I don't mean to start a war between JS and Ruby developers. I think both languages have separate use cases. For instance, from the little experience I have with Rails, it seems to offer much more structure than any Node.js project would have while remaining mostly configurable and extensible, so those who prefer batteries-included frameworks would probably use RoR over any backend JS library.

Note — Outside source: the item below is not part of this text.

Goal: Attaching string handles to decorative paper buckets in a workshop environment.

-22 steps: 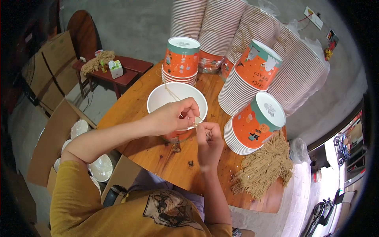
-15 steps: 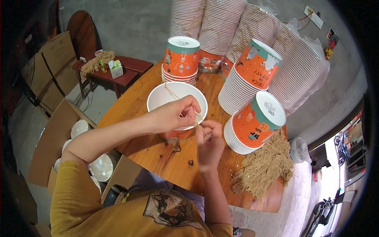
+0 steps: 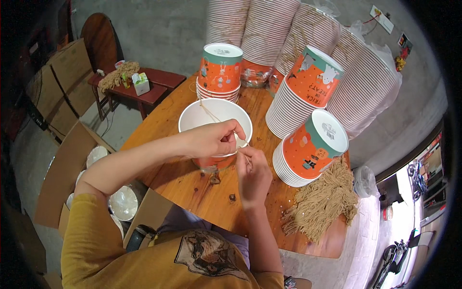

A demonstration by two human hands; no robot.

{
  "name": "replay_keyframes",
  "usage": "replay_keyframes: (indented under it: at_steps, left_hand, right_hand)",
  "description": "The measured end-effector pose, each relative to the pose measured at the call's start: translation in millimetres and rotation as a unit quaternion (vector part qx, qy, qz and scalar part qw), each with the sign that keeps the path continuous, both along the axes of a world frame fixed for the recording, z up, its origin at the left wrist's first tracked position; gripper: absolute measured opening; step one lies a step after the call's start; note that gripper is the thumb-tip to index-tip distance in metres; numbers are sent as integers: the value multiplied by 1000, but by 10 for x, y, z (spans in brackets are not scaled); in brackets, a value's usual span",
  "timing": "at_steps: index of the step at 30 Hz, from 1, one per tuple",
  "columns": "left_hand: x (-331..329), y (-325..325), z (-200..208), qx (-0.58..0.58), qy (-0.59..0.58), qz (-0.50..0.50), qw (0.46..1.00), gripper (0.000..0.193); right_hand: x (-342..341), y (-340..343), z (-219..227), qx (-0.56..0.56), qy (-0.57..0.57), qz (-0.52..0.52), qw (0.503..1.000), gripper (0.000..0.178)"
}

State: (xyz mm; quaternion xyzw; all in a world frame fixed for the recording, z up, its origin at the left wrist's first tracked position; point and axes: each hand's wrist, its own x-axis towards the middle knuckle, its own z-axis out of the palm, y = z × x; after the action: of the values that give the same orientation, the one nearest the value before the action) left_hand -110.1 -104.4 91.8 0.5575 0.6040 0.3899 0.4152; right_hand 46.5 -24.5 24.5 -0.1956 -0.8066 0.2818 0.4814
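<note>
Upright on the wooden table stands a paper bucket (image 3: 192,119), white inside and orange outside. A thin tan cord (image 3: 208,112) hangs over its far rim and runs down inside. My left hand (image 3: 214,138) reaches across the bucket's near side, its thumb and fingers pinched on the cord near the right rim. Just outside that rim, my right hand (image 3: 253,177) is closed on the cord too, close to the left fingertips. The exact spot where the cord meets the bucket wall is hidden by my fingers.
Upside-down stacks of orange buckets (image 3: 308,151) stand to the right, another stack (image 3: 220,67) behind. Tall wrapped stacks (image 3: 269,33) line the wall. A bundle of tan cords (image 3: 322,202) lies at the table's right. A cardboard box (image 3: 60,178) with buckets sits at the left.
My left fingers have shifted slightly right and down, with a short stretch of cord now showing between the hands. The bucket has barely moved.
</note>
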Motion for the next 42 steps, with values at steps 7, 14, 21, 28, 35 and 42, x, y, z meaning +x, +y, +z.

The use of Ruby as both the runtime and the installables in Homebrew is a great example of one of its most powerful use cases: modular scripting. On the other hand, the inability to use anything but JavaScript in the frontend isn't terrible, since a language that abstracts away differences in processor architecture is absolutely necessary (though admittedly, a universal bytecode such as compiled Java or WebAssembly would have worked fine as well). Modern JS tools aren't awful; in fact, they can be a joy to work with. The monthly craze for a new framework has subsided, so it's possible to learn a single UI framework (React, Angular, or Vue are the most popular) along with a bit of ES6 to be a full-fledged frontend engineer.

Let's all try to bash languages we don't like less. It might be nice to stop calling hardworking developers gaslighters with Stockholm syndrome, suckers who are stuck with "bad" frameworks and tools. Then maybe we should stop intentionally misinterpreting their arguments and give healthy discourse a chance. I hope that JS will someday be given the respect that so many other languages receive, that the elitism within programming circles (with regards to language, framework, experience, etc.) be eliminated, and that programmers for every language can come to a happy resolution.